DATA:
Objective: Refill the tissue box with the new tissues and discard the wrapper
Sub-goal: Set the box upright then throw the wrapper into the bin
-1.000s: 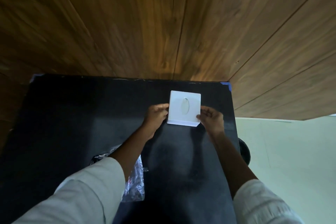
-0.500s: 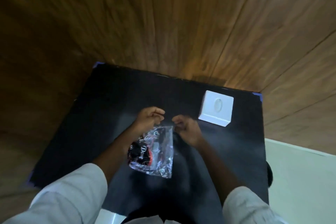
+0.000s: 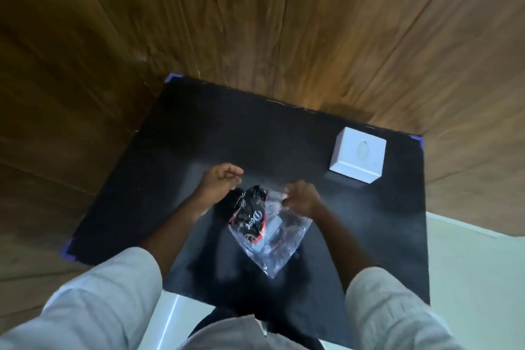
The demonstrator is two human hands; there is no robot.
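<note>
A white tissue box [image 3: 358, 155] with an oval slot on top stands at the far right of the black table [image 3: 199, 128]. A clear plastic wrapper [image 3: 270, 233] with black and red print hangs above the table's middle, one corner pointing down. My right hand [image 3: 301, 197] is closed on its upper right edge. My left hand [image 3: 221, 180] hovers just left of the wrapper's top with its fingers curled, and I see nothing between them. Both hands are well to the left of the box.
A wood-panelled wall [image 3: 284, 23] rises behind and beside the table. Purple tape [image 3: 170, 77] marks the table's corners. Pale floor [image 3: 468, 264] shows at the right, and a white surface [image 3: 170, 318] lies by the near edge.
Both hands left the tissue box and took up the wrapper from the near left. Since then my left hand has come off its top edge, and it now hangs tilted from my right.
</note>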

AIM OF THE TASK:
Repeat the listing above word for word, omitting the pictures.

SOLUTION FOR THIS PROBLEM:
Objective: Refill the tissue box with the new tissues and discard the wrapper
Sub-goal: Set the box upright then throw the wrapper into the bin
-1.000s: 
-0.500s: 
+0.000s: 
The demonstrator is two human hands; there is no robot.
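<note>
A white tissue box [image 3: 358, 155] with an oval slot on top stands at the far right of the black table [image 3: 199, 128]. A clear plastic wrapper [image 3: 270, 233] with black and red print hangs above the table's middle, one corner pointing down. My right hand [image 3: 301, 197] is closed on its upper right edge. My left hand [image 3: 221, 180] hovers just left of the wrapper's top with its fingers curled, and I see nothing between them. Both hands are well to the left of the box.
A wood-panelled wall [image 3: 284, 23] rises behind and beside the table. Purple tape [image 3: 170, 77] marks the table's corners. Pale floor [image 3: 468, 264] shows at the right, and a white surface [image 3: 170, 318] lies by the near edge.
Both hands left the tissue box and took up the wrapper from the near left. Since then my left hand has come off its top edge, and it now hangs tilted from my right.
</note>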

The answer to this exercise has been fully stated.